La semana que viene se pondrá a prueba la menguante influencia del presidente Joe Biden en la toma de decisiones israelí. Israel tiene por delante el plazo del 13 de noviembre fijado por la actual administración para mejorar la situación humanitaria en Gaza, lo que incluye aumentar el número de camiones de ayuda que entran en el territorio, o se enfrentará a posibles restricciones a la asistencia militar suministrada por Estados Unidos. Pero con una administración Trump esperando entre bastidores, los analistas dicen que el primer ministro Benjamin Netanyahu puede estar inclinado a ignorar las advertencias sobre el acceso de la ayuda a Gaza.
Trump ha sugerido que Netanyahu tendría más margen de maniobra para llevar adelante las campañas militares duales de Israel en la Franja de Gaza y el Líbano si estuviera en la Oficina Oval.

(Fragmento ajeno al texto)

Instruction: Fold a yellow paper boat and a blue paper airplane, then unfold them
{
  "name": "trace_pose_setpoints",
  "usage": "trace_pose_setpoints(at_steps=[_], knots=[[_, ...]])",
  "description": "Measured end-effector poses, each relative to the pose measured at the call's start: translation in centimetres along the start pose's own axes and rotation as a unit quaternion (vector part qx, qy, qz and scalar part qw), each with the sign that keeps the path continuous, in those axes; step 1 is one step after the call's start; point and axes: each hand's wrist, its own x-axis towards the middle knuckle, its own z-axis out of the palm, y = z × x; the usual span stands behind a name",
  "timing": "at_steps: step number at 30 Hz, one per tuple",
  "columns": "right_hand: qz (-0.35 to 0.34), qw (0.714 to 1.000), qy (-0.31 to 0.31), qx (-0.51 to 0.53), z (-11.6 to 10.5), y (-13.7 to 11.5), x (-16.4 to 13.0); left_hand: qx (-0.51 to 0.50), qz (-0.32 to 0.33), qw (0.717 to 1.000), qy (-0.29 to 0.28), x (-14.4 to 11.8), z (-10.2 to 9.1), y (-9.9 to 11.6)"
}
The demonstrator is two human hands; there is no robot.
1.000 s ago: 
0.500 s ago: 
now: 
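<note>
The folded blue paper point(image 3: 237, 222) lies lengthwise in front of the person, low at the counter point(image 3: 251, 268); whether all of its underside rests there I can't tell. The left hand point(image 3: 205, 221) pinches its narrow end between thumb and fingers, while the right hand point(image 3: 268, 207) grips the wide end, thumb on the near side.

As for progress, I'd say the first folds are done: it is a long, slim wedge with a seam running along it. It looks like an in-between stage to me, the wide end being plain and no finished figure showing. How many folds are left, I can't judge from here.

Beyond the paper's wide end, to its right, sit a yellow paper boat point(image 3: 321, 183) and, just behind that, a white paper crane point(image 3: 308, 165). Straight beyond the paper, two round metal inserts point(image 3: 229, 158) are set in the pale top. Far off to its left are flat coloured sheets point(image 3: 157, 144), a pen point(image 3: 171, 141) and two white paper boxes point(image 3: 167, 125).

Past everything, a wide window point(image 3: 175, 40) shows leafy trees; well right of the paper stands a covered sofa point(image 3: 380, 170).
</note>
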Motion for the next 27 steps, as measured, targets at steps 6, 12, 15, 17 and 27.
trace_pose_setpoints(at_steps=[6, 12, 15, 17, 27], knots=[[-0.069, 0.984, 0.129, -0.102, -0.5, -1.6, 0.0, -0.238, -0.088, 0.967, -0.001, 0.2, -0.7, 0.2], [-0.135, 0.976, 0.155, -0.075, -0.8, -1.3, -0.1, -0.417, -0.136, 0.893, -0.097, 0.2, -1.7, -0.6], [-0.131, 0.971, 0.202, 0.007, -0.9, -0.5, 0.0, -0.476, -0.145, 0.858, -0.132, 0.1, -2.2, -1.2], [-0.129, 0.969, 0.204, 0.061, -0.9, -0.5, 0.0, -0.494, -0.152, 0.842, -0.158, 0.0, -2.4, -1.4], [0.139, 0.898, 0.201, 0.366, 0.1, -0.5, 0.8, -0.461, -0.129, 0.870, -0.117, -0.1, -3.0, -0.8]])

El presidente que regresa ha acusado a Biden de intentar "contener" a Netanyahu en Gaza, donde más de 43.000 personas han muerto en la guerra de 13 meses y la mayoría de la población está desplazada en condiciones humanitarias que empeoran .
Netanyahu no perdió tiempo en felicitar a Trump en las redes sociales por lo que llamó "la mayor remontada de la historia" y más tarde el miércoles habló con el presidente electo por teléfono.